Il secondo ne rappresenta il contenuto e, da un lato, impedisce ai privati di gravare un bene di
vincoli ulteriori rispetto a quelli ammessi dalla legge, dall’altro assicura la certezza delle comunicazioni
esterne, al fine di tutelare i terzi che devono poter conoscere esattamente i vincoli gravanti sul bene
299.
Ad un primo esame delle loro caratteristiche, tali elementi sembrerebbero porsi come limite
invalicabile alla possibilità di introdurre nel nostro ordinamento altri diritti reali di nuovo conio
300.
Ponendo inoltre l’attenzione ad un’analisi economica del diritto, si potrebbe obiettare che la
creazione di ulteriori diritti reali tali da ampliare la categoria, rischierebbe di sfavorire la sicurezza delle
contrattazioni, l’alienazione dei beni ed infine il ricorso al credito con la possibilità di determinare
l’inefficienza del mercato
301.
Un’efficace circolazione dei beni deve presupporre la certezza dei poteri esistenti in capo al
proprietario o ai titolari di diritti reali, in quanto, in caso contrario, i terzi acquirenti non potrebbero
avere tutte le informazioni necessarie per individuare eventuali criticità e quindi stimarne correttamente
il valore e, allo stesso modo, i creditori non potrebbero accertare la congruità tra le garanzie richieste ed
i crediti erogati.
È stato d’altra parte messo in luce da una dottrina che nei sistemi continentali, come già avvenuto in
passato in quelli anglosassoni, si percepisca l’esigenza di un’estensione e di una maggiore conoscibilità
dei vincoli sui beni
302.
Analizzando i caratteri di entrambi i presupposti, emerge storicamente un’attitudine degli stessi a
sovrapporsi, con la conseguenza di estromettere i privati da qualunque potere nei confronti dei diritti
reali di godimento.
Ne consegue che il legislatore è l’unico a poter incidere con il proprio ed esclusivo giudizio sulla
tutela di quelle situazioni giuridiche, avendo la possibilità di coniare nuovi diritti reali per espressa
previsione normativa
303.
298 A.NATUCCI, La tipicità dei diritti reali, Padova, 1988, p. 171. L’Autore sottolinea nella sua opera che la costituzione di
diritti reali determinava di fatto una limitazione alla proprietà.
299Il criterio della ‹‹tipicità›› si riferisce più precisamente al divieto di analogia e dell’interpretazione estensiva.

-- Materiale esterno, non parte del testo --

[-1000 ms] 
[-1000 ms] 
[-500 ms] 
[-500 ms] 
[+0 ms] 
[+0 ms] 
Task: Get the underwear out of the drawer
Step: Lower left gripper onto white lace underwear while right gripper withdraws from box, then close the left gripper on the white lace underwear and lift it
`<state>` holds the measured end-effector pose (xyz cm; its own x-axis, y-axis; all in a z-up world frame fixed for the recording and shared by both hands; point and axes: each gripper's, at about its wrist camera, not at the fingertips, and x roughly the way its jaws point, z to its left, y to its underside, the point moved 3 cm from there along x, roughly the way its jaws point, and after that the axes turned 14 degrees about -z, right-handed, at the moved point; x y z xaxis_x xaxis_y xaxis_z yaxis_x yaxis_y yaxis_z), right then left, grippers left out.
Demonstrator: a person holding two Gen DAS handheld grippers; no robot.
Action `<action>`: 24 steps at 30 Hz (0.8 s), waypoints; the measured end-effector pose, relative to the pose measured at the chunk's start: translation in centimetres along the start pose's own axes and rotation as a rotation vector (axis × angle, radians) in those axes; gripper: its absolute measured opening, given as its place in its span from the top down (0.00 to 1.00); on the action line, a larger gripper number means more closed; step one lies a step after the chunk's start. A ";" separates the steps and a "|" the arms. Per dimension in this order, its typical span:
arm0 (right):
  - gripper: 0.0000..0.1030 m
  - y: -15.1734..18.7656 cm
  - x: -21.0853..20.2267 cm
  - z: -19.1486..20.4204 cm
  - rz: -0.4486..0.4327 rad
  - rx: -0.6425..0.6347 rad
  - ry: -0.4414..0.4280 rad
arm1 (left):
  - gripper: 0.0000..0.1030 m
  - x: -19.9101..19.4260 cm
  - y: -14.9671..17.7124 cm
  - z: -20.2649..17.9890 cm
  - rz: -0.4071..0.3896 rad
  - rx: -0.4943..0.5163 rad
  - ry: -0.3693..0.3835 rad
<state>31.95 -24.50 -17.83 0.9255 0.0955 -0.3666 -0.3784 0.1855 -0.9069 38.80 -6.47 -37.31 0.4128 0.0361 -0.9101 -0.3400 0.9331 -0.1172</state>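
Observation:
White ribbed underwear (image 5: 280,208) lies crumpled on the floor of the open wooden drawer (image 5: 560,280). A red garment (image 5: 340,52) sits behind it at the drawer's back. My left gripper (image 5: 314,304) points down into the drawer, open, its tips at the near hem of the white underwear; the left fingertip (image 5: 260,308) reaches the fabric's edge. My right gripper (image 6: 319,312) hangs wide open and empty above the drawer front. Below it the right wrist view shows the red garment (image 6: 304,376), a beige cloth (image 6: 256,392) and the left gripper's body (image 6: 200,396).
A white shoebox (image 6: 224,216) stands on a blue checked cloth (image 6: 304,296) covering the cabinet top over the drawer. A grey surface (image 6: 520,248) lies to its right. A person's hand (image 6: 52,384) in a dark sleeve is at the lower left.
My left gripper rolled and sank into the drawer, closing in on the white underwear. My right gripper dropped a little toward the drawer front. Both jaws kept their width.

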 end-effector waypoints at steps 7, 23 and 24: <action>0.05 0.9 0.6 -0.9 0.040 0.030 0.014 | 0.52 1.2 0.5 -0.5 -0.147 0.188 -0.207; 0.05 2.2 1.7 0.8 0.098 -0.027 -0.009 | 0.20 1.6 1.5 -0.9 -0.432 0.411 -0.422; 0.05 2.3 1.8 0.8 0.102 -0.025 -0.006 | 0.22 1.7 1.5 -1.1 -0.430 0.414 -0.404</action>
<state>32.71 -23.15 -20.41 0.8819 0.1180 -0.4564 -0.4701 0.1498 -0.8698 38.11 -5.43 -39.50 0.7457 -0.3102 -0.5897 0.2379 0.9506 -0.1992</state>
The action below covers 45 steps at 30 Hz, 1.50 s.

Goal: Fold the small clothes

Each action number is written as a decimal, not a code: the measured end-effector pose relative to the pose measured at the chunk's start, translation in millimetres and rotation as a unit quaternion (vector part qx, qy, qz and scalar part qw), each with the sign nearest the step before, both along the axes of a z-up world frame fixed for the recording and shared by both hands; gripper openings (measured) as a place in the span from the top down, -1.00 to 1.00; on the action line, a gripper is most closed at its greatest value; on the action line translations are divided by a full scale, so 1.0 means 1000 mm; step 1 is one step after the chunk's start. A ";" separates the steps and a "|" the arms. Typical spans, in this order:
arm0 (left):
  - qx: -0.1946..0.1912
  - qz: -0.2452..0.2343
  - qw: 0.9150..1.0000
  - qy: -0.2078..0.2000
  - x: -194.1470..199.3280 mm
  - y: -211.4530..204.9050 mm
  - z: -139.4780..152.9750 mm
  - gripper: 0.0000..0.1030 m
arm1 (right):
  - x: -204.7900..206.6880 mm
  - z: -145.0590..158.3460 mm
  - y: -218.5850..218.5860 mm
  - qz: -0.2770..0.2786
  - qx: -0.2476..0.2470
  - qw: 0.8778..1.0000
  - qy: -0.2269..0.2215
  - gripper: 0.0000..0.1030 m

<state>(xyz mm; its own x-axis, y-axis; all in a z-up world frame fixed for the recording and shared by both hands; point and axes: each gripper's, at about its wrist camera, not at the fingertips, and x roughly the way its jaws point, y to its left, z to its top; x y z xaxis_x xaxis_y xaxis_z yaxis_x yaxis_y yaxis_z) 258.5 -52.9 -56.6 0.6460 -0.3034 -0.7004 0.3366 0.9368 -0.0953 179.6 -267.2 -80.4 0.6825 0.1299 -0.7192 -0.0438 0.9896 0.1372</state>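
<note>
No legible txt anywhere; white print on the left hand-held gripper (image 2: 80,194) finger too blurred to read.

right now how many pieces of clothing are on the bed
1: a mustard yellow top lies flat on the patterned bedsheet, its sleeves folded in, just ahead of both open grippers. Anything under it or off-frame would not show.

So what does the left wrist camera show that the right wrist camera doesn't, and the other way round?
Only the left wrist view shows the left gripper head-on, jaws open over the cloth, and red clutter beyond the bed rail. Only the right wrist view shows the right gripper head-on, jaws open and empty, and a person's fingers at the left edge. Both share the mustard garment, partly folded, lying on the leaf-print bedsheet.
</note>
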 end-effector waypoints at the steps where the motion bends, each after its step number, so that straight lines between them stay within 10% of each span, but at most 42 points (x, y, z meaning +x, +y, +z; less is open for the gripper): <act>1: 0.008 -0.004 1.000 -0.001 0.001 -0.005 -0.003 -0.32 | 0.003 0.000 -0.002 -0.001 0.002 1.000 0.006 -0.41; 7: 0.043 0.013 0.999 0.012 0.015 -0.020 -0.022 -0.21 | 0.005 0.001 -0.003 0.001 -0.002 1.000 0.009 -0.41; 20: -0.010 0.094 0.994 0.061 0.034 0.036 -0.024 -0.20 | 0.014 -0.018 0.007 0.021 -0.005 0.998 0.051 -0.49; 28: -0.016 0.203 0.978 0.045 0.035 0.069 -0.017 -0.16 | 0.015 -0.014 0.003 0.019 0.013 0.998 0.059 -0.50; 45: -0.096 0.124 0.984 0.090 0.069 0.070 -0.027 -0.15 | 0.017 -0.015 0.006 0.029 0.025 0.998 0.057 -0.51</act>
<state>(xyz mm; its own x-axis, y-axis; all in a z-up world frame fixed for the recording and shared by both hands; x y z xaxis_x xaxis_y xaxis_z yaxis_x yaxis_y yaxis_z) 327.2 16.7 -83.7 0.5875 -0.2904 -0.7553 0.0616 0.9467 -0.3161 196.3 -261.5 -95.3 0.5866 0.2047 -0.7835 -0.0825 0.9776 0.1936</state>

AA.VV,
Trattato dei diritti reali. Proprietà e possesso, cit., p. 77.
300 La rigidità dei connotati in esame è dovuta anche ad alcuni orientamenti particolarmente restrittivi che hanno
influenzato la letteratura. Si vedano G.VENEZIAN, Dell’usufrutto dell’uso e dell’abitazione, Napoli-Torino, 1936, p. 149 ss.; N. COVIELLO, Della trascrizione, in Dir. civ. it., Napoli- Torino, 1924 p. 243 ss.; L.BARASSI, I diritti reali, Milano, 1935, p. 46 ss.
301 Tale aspetto è stato messo in luce da M.COMPORTI, Diritti reali in generale, in Tratt. dir. civ. Cicu, Messineo e Mengoni,
Milano, 1980, p. 213.
302 Per maggiori riflessioni sull’argomento si rinvia a P.GROSSI, Percezioni medievali e moderne dei diritti reali, in Il dominio e le
cose, Milano, 1992, p. 439, 528 ss.;ID. Le situazioni reali nell’esperienza giuridica medievale: corso di storia del diritto, passim.
303 In Tal senso anche S.MEUCCI, La circolazione dei diritti edificatori, cit., p. 107. L’Autrice (per giustificare invero una
ricostruzione dell’istituto della cessione di cubatura in termini di bene autonomo) ripercorre le principali tappe storiche dell’affermazione della tipicità e del numerus clausus al fine sottolineando il diverso panorama giuridico della prima metà dell’Ottocento in Italia che ha favorito tale impostazione. Per un approfondimento relativo alla ricostruzione storica che ha portato all’emersione delle classi borghesi fornendo la spinta per la liberazione della terra dai pesi e vincoli di origine feudali, si veda G. VETTORI, Circolazione dei beni. Analisi di un principio, Milano, 1995, passim; Sull’importanza del ruolo della ‹‹codificazione›› si veda N.IRTI, Legislazione e codificazione, in Enciclopedia delle scienze sociali, Treccani, 1996.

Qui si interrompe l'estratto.